To do
Which lines in the data contain the word "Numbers"? Please copy each of them.

(Beginning of Provided material)

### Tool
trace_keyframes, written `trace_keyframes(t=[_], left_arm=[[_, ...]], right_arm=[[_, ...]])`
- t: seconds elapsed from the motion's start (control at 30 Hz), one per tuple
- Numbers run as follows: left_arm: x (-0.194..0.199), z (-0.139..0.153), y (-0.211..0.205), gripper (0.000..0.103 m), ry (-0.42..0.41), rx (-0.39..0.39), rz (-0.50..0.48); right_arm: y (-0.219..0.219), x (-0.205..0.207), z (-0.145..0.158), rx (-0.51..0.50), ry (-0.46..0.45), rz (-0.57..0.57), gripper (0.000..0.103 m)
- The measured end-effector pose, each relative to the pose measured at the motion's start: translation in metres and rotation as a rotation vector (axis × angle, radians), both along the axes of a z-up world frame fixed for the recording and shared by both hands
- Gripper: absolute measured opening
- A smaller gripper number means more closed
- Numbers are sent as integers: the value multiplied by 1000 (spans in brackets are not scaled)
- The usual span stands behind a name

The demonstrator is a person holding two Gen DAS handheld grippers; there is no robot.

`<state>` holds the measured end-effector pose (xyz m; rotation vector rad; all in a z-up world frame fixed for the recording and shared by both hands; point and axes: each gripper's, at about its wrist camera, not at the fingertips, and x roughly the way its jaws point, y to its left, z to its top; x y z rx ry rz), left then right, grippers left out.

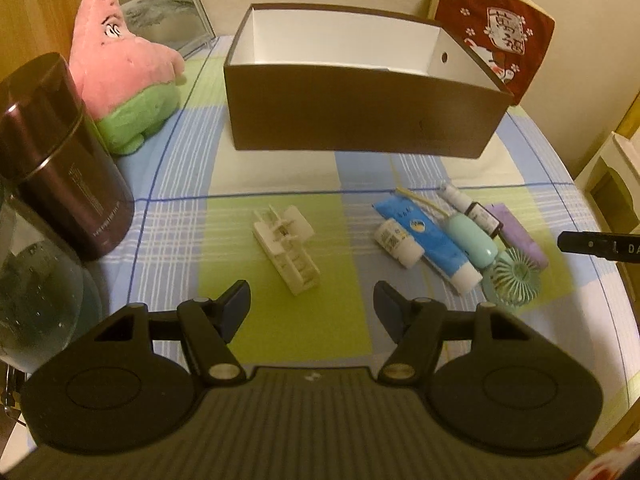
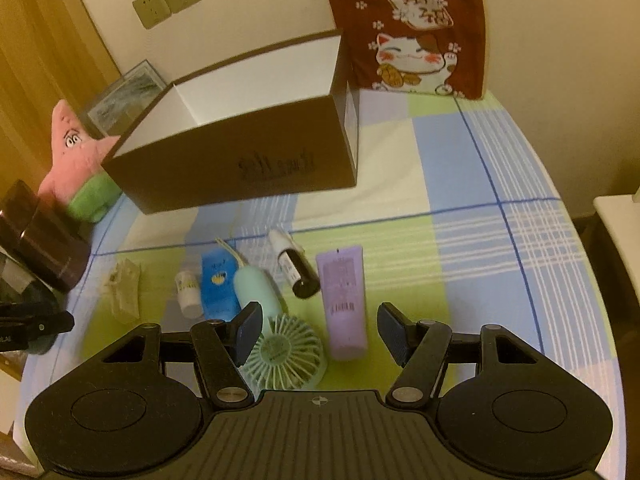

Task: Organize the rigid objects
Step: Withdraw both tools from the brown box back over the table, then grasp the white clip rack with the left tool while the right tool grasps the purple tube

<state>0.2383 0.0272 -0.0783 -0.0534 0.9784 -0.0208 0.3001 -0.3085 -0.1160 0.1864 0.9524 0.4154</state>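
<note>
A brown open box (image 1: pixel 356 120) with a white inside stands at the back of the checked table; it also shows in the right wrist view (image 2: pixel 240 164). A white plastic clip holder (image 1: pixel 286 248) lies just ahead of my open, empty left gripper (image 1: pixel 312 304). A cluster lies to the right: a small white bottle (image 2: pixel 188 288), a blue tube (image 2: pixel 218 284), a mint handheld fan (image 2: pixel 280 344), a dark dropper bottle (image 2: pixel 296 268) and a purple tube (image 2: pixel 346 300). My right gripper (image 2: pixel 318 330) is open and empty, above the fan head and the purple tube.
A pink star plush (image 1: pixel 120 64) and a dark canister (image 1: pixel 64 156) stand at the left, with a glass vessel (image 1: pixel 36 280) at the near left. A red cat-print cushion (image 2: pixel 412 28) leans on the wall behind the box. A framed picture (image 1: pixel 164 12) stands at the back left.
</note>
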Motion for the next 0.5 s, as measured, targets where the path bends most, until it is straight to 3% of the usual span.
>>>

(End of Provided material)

Response for this exercise
- Numbers run as follows: left_arm: x (-0.194..0.199), z (-0.139..0.153), y (-0.211..0.205), gripper (0.000..0.103 m), ry (-0.42..0.41), rx (-0.39..0.39), rz (-0.50..0.48); right_arm: y (-0.219..0.219), x (-0.205..0.207), z (-0.145..0.158), rx (-0.51..0.50), ry (-0.46..0.45), rz (-0.57..0.57), gripper (0.000..0.103 m)
- Numbers are sent as integers: the value multiplied by 1000 (spans in brackets are not scaled)

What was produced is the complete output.